Exercise brief: Every entry, start to finish, should be printed verbatim without pictures.

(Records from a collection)
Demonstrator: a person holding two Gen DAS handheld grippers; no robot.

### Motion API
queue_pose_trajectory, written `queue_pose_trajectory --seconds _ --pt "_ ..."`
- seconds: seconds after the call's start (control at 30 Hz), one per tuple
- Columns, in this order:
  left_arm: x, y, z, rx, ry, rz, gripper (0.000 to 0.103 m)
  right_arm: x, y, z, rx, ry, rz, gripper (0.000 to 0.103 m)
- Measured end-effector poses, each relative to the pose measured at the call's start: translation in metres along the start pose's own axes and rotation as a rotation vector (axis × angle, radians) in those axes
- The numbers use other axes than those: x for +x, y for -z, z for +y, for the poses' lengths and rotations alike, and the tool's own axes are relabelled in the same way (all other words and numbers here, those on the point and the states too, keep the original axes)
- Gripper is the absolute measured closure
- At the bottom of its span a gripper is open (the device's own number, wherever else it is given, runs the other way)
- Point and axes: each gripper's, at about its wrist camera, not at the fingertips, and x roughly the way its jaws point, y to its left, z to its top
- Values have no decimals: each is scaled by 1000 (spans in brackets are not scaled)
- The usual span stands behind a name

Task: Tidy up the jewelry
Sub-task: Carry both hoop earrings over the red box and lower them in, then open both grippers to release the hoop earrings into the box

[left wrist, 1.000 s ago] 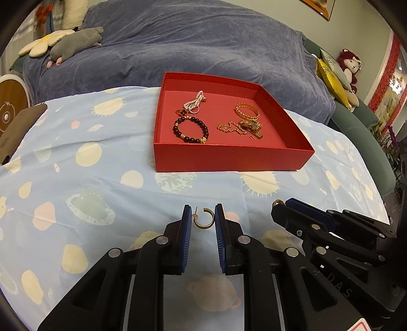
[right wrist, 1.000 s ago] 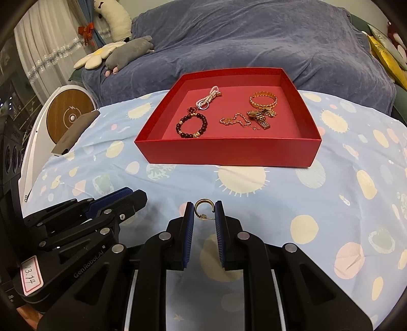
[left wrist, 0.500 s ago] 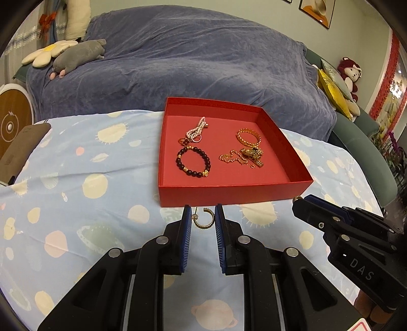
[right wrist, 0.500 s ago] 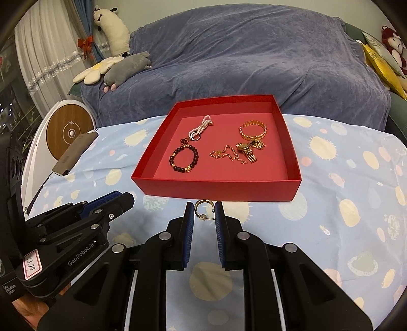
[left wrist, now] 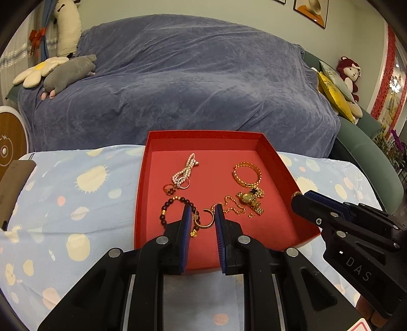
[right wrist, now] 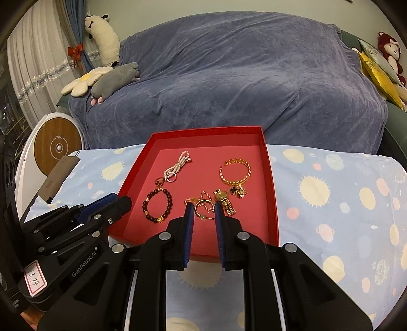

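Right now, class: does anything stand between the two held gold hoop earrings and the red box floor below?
No barrier shows. The left earring hangs over the bead bracelet, the right earring over the gold chain, inside the red box.

Across the upper middle of both views, a large sofa [left wrist: 193, 84] under a wrinkled blue-grey cover [right wrist: 254, 84]. At upper left, on its arm, a flower-shaped cushion [right wrist: 85, 81] beside a grey plush animal [right wrist: 114, 81], with a tall cream plush toy [right wrist: 101, 33] upright behind. At far left, pale curtains [right wrist: 28, 71] tied with a red bow [right wrist: 75, 51]. Lower left, a round wooden disc in a white frame [right wrist: 58, 146]. At upper right, a yellow cushion [left wrist: 333, 98] and a red monkey toy [left wrist: 349, 73]. On the green-grey wall [left wrist: 203, 10], a framed picture [left wrist: 310, 10]. In front, a light blue tablecloth with pale suns and planets [right wrist: 330, 198].
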Motion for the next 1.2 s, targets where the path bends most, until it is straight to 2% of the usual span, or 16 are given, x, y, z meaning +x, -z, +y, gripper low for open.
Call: queue_pose_trajectory --seconds 0.5,0.93,1.1,1.2 --pt "72 -17 7 -1 -37 57 87 66 -18 -12 38 13 22 87" --pt "96 -19 9 -8 -51 83 87 95 -22 -15 41 15 53 87" --pt "99 -20 11 -10 -58 87 82 99 -22 -19 59 11 60 86" --pt "98 -19 11 -9 -64 84 72 96 -21 -18 58 17 57 85"
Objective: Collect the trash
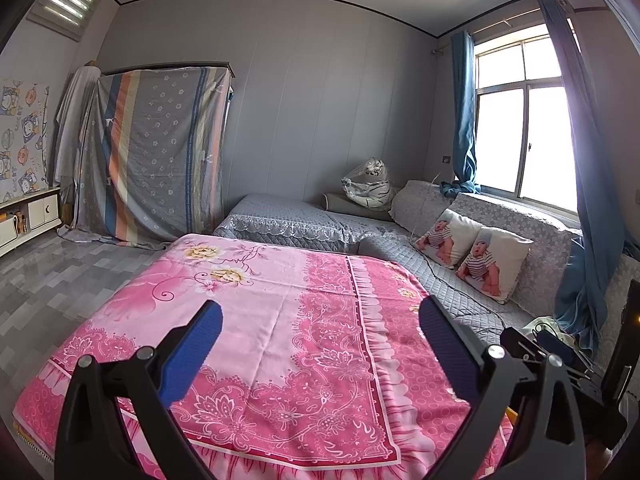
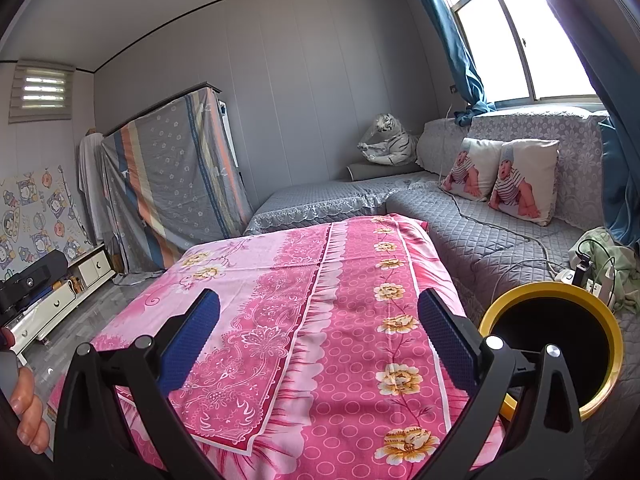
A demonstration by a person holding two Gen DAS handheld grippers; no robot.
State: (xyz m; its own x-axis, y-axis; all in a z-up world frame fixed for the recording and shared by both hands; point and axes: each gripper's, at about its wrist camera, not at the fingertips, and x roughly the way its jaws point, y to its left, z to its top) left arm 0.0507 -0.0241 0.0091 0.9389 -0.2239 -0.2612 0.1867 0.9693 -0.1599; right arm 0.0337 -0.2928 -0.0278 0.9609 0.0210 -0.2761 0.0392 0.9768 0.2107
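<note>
Both grippers are up over a table covered by a pink floral cloth (image 1: 280,320), and there's nothing sitting on the part of the cloth you can see, no trash item I can make out in either view. The left gripper (image 1: 320,320) has its blue-padded jaws spread wide with nothing between them, and the right gripper (image 2: 320,316) is the same, wide apart and empty. The one task-related thing I can spot is a yellow-rimmed bin (image 2: 520,300) with a black inside, sitting just beside the table's right edge, right up against the grey quilted sofa (image 2: 480,220); the right gripper's right finger overlaps its rim in the right wrist view. Behind the bin there's a power strip with cables (image 2: 572,276) and a green cloth (image 2: 616,260) on the sofa seat. Two baby-print cushions (image 1: 472,252) lean on the sofa back under the window (image 1: 528,120), blue curtains (image 1: 464,112) either side. A plastic-wrapped tiger plush (image 1: 370,184) sits in the far corner. Over on the left, a striped sheet (image 1: 160,152) hangs over some tall furniture, next to a low white cabinet (image 1: 32,216). A hand (image 2: 28,412) shows at the bottom left edge of the right wrist view.
</note>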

Response to the exercise:
Demonstrator: a person holding two Gen DAS handheld grippers; no robot.

### Motion API
queue_pose_trajectory, written `queue_pose_trajectory --seconds _ --pt "_ ..."`
- seconds: seconds after the call's start (control at 30 Hz), one per tuple
- Columns, in this order:
  left_arm: x, y, z, rx, ry, rz, gripper (0.000 to 0.103 m)
  right_arm: x, y, z, rx, ry, rz, gripper (0.000 to 0.103 m)
- Measured end-effector poses, each relative to the pose measured at the call's start: translation in metres along the start pose's own axes and rotation as a rotation vector (axis × angle, radians) in those axes
- The numbers use other axes than those: x for +x, y for -z, z for +y, for the poses' lengths and rotations alike, and the tool's own axes are relabelled in the same way (all other words and numbers here, those on the point and the states too, keep the original axes)
- Gripper is the absolute measured closure
- At the bottom of its span a gripper is open (the device's own number, wherever else it is given, runs the other way)
- Point and axes: each gripper's, at about its wrist camera, not at the fingertips, and x roughly the way its jaws point, y to its left, z to its top
- Values have no decimals: each is scaled by 1000 (spans in brackets are not scaled)
- The usual span stands behind a name

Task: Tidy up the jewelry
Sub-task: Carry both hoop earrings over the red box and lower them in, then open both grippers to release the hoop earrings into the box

[left wrist, 1.000 s ago] 
[right wrist, 1.000 s ago] 
[left wrist, 0.500 s ago] 
[right wrist, 0.500 s ago] 
[left wrist, now] 
[right wrist, now] 

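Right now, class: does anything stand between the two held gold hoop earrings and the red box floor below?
No barrier shows. The left earring hangs over the bead bracelet, the right earring over the gold chain, inside the red box.

Across the upper middle of both views, a large sofa [left wrist: 193, 84] under a wrinkled blue-grey cover [right wrist: 254, 84]. At upper left, on its arm, a flower-shaped cushion [right wrist: 85, 81] beside a grey plush animal [right wrist: 114, 81], with a tall cream plush toy [right wrist: 101, 33] upright behind. At far left, pale curtains [right wrist: 28, 71] tied with a red bow [right wrist: 75, 51]. Lower left, a round wooden disc in a white frame [right wrist: 58, 146]. At upper right, a yellow cushion [left wrist: 333, 98] and a red monkey toy [left wrist: 349, 73]. On the green-grey wall [left wrist: 203, 10], a framed picture [left wrist: 310, 10]. In front, a light blue tablecloth with pale suns and planets [right wrist: 330, 198].
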Motion for the next 1.2 s, targets where the path bends most, until it is straight to 2% of the usual span, or 16 are given, x, y, z meaning +x, -z, +y, gripper low for open.
Call: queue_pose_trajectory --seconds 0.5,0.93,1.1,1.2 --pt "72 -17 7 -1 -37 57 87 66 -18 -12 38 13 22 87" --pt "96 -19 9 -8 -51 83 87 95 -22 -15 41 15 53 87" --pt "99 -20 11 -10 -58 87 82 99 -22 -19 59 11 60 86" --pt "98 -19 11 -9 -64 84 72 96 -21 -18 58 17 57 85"
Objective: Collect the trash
A demonstration by a person holding two Gen DAS handheld grippers; no robot.
State: (xyz m; its own x-axis, y-axis; all in a z-up world frame fixed for the recording and shared by both hands; point and axes: each gripper's, at about its wrist camera, not at the fingertips, and x roughly the way its jaws point, y to its left, z to its top) left arm 0.0507 -0.0241 0.0091 0.9389 -0.2239 -0.2612 0.1867 0.9693 -0.1599; right arm 0.0337 -0.2928 -0.0278 0.9609 0.0210 -0.2761 0.0392 0.9768 0.2107
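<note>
Both grippers are up over a table covered by a pink floral cloth (image 1: 280,320), and there's nothing sitting on the part of the cloth you can see, no trash item I can make out in either view. The left gripper (image 1: 320,320) has its blue-padded jaws spread wide with nothing between them, and the right gripper (image 2: 320,316) is the same, wide apart and empty. The one task-related thing I can spot is a yellow-rimmed bin (image 2: 520,300) with a black inside, sitting just beside the table's right edge, right up against the grey quilted sofa (image 2: 480,220); the right gripper's right finger overlaps its rim in the right wrist view. Behind the bin there's a power strip with cables (image 2: 572,276) and a green cloth (image 2: 616,260) on the sofa seat. Two baby-print cushions (image 1: 472,252) lean on the sofa back under the window (image 1: 528,120), blue curtains (image 1: 464,112) either side. A plastic-wrapped tiger plush (image 1: 370,184) sits in the far corner. Over on the left, a striped sheet (image 1: 160,152) hangs over some tall furniture, next to a low white cabinet (image 1: 32,216). A hand (image 2: 28,412) shows at the bottom left edge of the right wrist view.
</note>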

The full answer has now been given.